**Activity:** Give again, word for word, each line below starting at the one that contains "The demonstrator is" and ending at the one that contains "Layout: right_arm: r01".

**Exercise material:**
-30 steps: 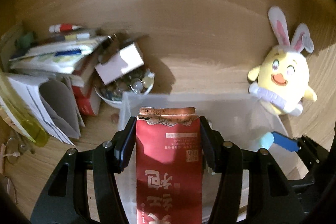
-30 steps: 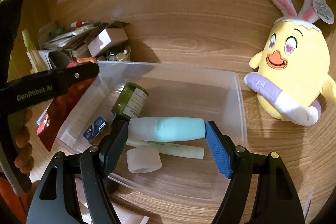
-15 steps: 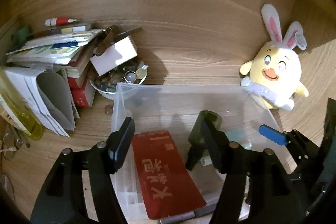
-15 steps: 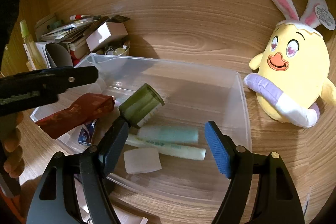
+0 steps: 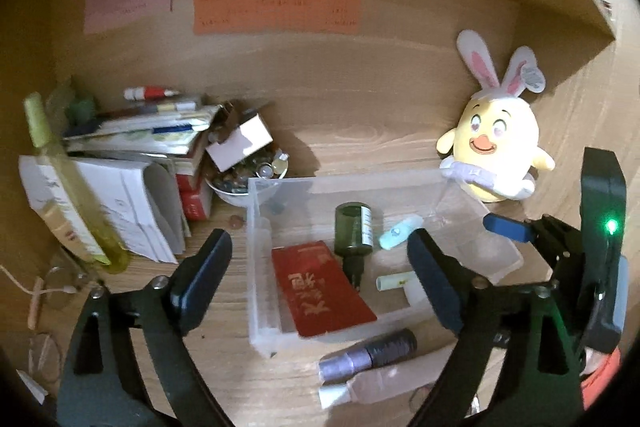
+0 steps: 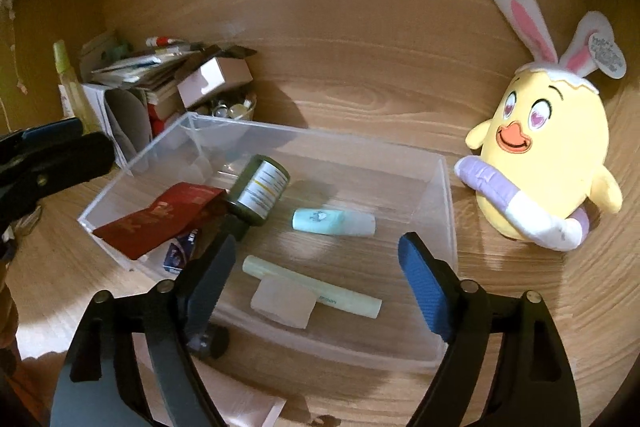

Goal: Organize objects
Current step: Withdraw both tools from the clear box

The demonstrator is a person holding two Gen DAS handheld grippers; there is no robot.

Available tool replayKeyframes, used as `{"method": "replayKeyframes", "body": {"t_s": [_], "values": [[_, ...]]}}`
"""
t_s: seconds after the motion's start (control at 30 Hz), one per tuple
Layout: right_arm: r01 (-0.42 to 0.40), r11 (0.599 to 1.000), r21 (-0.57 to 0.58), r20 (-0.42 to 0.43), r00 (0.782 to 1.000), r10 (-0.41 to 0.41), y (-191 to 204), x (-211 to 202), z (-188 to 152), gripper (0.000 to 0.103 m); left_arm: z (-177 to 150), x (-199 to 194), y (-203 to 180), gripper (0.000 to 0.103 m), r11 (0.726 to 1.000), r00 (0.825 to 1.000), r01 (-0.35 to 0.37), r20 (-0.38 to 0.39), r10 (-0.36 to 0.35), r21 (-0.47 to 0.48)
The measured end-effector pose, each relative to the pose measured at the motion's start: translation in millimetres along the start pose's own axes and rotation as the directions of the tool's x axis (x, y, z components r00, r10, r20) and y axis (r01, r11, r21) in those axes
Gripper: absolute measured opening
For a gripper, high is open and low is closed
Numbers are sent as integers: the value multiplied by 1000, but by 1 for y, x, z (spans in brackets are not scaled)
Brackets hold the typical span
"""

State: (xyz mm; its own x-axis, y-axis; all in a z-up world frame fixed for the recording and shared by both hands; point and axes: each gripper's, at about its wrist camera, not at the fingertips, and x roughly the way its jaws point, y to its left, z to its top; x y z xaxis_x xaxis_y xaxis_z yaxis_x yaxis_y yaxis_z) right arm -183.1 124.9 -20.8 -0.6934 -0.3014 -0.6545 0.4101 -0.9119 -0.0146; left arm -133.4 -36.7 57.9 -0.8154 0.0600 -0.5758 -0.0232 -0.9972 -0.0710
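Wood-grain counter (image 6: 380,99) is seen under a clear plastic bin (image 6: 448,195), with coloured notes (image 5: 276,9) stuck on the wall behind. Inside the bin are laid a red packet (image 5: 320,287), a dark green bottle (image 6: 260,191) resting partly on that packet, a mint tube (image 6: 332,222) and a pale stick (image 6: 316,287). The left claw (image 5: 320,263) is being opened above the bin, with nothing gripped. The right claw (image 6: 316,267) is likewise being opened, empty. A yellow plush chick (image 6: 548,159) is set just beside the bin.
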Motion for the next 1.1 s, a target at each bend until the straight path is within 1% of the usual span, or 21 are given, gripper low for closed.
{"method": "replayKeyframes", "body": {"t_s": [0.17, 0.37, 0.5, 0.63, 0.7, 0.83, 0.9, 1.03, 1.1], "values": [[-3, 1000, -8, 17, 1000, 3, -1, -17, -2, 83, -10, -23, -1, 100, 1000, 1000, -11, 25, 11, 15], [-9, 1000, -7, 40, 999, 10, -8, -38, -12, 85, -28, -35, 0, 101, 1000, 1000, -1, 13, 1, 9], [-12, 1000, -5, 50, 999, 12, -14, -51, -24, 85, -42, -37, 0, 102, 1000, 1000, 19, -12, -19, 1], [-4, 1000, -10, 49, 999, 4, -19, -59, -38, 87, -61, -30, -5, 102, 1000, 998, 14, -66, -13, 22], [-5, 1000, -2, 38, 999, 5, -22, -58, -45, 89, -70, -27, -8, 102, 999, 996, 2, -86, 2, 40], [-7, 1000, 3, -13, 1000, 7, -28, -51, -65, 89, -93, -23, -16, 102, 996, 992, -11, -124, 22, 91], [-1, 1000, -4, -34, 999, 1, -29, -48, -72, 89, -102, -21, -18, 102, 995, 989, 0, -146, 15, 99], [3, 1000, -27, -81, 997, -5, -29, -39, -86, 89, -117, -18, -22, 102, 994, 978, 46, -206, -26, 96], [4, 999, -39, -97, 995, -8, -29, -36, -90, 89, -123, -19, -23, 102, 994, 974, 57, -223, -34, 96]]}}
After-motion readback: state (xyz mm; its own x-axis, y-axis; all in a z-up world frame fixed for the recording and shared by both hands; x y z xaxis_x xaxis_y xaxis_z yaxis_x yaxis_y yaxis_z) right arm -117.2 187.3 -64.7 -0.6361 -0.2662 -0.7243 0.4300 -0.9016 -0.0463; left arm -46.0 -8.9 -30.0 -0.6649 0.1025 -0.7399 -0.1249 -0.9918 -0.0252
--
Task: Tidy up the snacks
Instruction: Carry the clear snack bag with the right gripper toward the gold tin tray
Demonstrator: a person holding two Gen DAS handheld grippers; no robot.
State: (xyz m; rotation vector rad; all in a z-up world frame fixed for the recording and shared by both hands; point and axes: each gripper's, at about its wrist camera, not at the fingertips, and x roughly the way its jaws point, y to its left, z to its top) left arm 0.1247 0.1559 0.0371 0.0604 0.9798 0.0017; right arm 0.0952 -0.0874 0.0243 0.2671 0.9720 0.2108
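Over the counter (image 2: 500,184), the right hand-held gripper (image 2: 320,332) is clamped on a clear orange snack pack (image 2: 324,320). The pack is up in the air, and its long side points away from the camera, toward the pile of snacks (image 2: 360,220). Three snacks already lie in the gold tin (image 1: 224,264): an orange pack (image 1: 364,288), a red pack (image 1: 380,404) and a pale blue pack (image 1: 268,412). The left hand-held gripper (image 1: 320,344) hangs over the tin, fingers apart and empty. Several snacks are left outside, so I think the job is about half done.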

**Your response:**
The demonstrator is a person holding two Gen DAS handheld grippers; there is no robot.

Available tool replayKeyframes, used as `{"method": "replayKeyframes", "body": {"t_s": [_], "values": [[_, ...]]}}`
"""
t_s: seconds after the motion's start (control at 30 Hz), one per tuple
Layout: right_arm: r01 (-0.42 to 0.40), r11 (0.599 to 1.000), r21 (-0.57 to 0.58), r20 (-0.42 to 0.43), r00 (0.782 to 1.000), r10 (-0.41 to 0.41), y (-191 to 204), x (-211 to 202), z (-188 to 152), gripper (0.000 to 0.103 m); left_arm: z (-177 to 150), x (-199 to 194), y (-203 to 180), gripper (0.000 to 0.103 m), r11 (0.726 to 1.000), r00 (0.825 to 1.000), r01 (-0.35 to 0.37), r20 (-0.38 to 0.39), r10 (-0.36 to 0.35), r21 (-0.47 to 0.48)

There is no more to this answer.